If you’ve got one of those clingy kids, a permanent whining attachment to one or both of your legs – you can stop whining yourself, you really don’t know how lucky you are!

For the rest of us, for any parent who has run panic-stricken towards every unfenced water feature in a large park when their toddler has disappeared, for all those parents who were on first-name terms with the local police from when their kid could stagger – have I got a gadget for you!

It’s overpriced, it’s over there (the USA, where else!), it’s over-the-top – but as a bolter-parent, I have a sneaking fondness for it.

The Amber Alert GPS 2G is a small (child tracking device that allows you to keep track of your child via GPS. It’s quite small – less than 5 x 5 x 2cm.

It’s got fancy-schmancy website access with voice monitoring, info on the speed of travel, and instant location feedback with street address, latitude and longitude.

You can program ‘safe zone’ boundaries (like child’s room, or every room but his brother’s room, or the house and yard – you get the picture) and then, parents get an alert (email, SMS, whatever) when the device leaves the boundaries.

And herein lies a problem – unless your child remains attached to the device, all you’ll get is info about the device remaining stuffed in the bottom of the sock drawer for many hours.  The makers suggest attaching to a wrist, ankle or boot. I suggest superglue to shin.

The device is US-focused but claims to work in any of 120 countries, provided there is a GPS signal and cell phone reception.

Bottom line: A leash is cheaper …
How much : US $ 379 plus US $10 per month subscription

Dec 202009

As any parent of a pre-schooler knows, young children are very, very cunning; they are born with an innate ability to sense the slightest moment of adult weakness; then their inbuilt instincts kick in, allowing them to take maximum advantage.

It’s very easy to make a major childrearing mistake in a matter of seconds.

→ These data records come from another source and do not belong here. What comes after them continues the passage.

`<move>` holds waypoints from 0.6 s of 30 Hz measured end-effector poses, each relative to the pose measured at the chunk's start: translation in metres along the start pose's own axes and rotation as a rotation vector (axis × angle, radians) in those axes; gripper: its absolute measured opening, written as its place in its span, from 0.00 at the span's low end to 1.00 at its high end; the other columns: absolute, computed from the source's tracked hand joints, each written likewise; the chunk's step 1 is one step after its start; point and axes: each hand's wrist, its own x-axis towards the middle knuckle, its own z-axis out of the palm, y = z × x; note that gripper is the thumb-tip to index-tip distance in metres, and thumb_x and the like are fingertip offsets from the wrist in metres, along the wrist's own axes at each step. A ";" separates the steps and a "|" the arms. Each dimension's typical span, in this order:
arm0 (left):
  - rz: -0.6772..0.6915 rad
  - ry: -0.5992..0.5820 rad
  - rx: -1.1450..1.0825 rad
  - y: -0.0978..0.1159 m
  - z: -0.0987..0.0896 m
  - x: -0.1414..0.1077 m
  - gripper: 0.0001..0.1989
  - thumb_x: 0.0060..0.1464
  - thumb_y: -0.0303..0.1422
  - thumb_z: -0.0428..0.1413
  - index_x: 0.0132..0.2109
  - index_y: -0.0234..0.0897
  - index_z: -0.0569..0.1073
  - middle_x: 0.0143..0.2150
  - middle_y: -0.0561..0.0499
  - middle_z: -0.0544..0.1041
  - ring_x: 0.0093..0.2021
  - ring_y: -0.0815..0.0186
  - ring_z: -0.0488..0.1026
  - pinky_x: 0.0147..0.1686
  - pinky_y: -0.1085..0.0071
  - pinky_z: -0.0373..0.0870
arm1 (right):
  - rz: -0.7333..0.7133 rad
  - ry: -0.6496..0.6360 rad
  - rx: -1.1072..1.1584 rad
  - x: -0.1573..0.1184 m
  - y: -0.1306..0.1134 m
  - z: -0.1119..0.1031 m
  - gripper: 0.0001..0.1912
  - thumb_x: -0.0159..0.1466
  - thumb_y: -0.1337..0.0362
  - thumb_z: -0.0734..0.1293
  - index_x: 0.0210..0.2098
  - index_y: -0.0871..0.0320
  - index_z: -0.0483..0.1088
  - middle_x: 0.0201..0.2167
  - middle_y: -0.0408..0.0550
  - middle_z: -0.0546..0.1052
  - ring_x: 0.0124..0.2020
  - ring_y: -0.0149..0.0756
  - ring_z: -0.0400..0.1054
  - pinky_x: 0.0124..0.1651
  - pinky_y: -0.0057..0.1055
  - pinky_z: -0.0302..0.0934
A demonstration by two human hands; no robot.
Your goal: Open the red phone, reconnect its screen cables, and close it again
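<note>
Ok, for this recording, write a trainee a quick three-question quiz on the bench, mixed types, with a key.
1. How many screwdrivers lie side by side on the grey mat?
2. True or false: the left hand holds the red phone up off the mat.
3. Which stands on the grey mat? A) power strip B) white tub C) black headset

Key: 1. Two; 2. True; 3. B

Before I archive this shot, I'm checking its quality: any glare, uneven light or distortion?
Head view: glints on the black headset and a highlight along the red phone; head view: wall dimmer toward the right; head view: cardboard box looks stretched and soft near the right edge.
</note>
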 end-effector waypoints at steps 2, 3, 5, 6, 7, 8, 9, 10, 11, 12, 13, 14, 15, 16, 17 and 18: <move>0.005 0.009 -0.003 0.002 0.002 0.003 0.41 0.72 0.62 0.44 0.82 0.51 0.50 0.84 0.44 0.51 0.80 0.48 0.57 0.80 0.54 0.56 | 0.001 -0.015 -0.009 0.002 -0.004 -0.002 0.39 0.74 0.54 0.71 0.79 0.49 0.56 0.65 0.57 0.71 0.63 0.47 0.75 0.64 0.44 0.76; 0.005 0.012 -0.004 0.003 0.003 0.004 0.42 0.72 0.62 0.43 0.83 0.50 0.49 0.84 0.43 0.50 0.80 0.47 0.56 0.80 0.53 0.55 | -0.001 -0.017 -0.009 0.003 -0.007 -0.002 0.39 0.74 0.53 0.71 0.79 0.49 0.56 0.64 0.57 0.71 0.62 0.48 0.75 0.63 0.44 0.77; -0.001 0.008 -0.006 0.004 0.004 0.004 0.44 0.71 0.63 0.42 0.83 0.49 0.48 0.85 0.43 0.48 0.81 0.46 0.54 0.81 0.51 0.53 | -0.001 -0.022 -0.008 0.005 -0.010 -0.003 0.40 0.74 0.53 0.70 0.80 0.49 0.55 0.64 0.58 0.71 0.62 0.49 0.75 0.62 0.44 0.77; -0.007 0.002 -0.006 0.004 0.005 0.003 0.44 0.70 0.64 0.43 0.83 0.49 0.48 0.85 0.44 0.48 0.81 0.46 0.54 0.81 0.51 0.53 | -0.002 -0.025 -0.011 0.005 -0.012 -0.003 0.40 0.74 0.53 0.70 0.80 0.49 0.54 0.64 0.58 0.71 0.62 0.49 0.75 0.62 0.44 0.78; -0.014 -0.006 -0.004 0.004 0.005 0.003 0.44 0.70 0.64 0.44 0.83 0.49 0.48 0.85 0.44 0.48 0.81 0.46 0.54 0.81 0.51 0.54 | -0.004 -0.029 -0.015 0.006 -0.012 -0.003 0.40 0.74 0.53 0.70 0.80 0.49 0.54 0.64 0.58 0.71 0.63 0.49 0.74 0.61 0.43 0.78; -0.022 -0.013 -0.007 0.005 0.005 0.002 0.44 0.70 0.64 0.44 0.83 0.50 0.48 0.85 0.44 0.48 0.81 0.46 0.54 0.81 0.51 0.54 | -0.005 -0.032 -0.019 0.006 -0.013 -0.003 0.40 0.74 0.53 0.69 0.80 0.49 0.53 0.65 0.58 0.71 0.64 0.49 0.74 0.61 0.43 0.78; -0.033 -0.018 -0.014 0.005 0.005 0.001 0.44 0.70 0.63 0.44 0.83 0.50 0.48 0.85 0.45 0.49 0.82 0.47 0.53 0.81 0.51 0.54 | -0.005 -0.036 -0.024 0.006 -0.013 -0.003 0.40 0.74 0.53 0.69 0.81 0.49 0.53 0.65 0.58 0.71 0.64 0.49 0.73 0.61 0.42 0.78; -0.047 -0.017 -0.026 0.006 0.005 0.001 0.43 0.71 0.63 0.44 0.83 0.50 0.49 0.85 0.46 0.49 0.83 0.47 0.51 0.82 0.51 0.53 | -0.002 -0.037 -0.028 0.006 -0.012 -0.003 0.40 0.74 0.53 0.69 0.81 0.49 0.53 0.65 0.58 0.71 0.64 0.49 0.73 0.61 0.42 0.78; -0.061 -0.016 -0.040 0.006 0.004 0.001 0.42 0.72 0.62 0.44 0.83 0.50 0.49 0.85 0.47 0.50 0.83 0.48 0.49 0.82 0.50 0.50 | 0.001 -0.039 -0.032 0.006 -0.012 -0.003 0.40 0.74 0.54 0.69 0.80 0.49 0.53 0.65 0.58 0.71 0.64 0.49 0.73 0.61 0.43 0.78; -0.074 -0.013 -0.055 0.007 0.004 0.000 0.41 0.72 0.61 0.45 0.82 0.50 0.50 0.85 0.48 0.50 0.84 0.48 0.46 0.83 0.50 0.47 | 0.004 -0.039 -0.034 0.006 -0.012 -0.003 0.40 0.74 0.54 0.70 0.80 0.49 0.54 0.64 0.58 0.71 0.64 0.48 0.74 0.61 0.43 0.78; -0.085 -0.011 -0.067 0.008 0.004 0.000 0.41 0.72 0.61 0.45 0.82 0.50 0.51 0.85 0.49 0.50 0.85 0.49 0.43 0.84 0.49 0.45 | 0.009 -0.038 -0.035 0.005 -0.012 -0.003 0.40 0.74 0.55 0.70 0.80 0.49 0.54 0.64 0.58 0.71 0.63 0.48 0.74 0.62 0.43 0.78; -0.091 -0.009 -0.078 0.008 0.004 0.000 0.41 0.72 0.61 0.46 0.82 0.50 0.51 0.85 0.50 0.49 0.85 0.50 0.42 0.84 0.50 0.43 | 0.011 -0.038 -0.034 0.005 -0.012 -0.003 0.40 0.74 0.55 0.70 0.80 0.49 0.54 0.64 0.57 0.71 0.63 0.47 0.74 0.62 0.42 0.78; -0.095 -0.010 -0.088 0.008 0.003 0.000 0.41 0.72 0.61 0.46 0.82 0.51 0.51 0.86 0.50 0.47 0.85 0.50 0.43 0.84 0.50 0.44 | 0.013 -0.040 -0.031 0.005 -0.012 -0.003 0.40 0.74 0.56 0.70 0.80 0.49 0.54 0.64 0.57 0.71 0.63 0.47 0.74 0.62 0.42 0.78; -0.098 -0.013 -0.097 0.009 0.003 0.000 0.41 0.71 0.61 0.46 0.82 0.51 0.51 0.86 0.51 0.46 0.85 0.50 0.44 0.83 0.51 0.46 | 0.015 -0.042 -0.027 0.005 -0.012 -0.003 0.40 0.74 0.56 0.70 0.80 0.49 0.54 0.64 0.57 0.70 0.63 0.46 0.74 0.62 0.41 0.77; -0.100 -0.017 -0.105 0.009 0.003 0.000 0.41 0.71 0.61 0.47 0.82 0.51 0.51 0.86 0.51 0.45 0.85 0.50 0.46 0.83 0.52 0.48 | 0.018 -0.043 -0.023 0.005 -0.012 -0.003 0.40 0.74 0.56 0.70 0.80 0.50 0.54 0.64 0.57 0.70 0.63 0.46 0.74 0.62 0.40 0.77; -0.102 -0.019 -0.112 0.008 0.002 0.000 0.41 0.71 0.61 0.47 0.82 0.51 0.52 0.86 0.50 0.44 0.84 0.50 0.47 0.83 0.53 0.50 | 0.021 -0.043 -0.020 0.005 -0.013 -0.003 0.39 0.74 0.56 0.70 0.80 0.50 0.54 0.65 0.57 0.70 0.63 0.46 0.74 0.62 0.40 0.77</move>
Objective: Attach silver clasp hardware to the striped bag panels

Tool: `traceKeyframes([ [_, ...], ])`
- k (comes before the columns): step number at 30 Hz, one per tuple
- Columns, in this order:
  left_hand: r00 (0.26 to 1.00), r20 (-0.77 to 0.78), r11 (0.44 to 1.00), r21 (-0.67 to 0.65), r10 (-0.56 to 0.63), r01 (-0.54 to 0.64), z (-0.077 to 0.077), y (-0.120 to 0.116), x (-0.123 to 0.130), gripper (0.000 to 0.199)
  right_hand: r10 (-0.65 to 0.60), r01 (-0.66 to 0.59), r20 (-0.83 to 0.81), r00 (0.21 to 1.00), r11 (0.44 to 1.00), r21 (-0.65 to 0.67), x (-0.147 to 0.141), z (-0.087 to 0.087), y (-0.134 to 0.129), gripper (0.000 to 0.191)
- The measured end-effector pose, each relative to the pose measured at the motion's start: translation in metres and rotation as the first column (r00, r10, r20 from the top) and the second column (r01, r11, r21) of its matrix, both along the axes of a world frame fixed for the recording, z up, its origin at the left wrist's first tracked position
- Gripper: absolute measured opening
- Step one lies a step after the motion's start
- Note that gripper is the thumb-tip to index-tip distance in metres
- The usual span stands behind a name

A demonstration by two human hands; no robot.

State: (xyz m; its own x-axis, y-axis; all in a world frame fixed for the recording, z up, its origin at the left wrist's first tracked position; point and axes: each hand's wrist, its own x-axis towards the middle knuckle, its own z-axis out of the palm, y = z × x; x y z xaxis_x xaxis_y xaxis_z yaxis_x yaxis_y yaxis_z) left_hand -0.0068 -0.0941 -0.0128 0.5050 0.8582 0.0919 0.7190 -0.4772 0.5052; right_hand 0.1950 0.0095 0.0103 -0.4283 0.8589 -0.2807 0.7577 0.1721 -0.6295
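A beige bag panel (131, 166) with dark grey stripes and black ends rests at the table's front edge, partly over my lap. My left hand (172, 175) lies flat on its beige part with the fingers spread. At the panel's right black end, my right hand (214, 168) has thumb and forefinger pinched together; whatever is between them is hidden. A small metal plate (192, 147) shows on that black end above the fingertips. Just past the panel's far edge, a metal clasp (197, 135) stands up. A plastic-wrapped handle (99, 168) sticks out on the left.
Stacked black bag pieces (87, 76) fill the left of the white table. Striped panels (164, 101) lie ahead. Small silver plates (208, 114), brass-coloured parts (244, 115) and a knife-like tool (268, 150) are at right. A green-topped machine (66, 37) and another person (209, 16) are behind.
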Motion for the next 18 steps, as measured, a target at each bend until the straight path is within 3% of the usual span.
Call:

One day, in a moment of desperation, you hand your mobile phone over to your beloved offspring to keep them quiet at a critical moment – and, to put it bluntly, dear reader – you’re stuffed.

No matter how many Dora or Wiggles plastic substitutes you now try and fob off on your child, they’ve tried the real thing – and few substitutes will suffice.

Some parents have, in desperation, bought a Nintendo DS, just to regain control over their phone. But that’s just being a bad parent, because they’re not really educational. (Though when your child is naughty, you can confiscate it and play with it yourself!)

But now – yay – there is an Educational Alternative – you can be a Good Parent, and still have your own phone.

The clever clogs at Leapfrog have come up with a series of gadgets (beyond toys, really!)  that are all about education. They all feature an animated dog called ‘Scout,’ complete with BBC accent.

The Scribble & Write is my favourite of the bunch of toys (which include a mobile phone, called the Text and Learn, which has simulated text messaging!)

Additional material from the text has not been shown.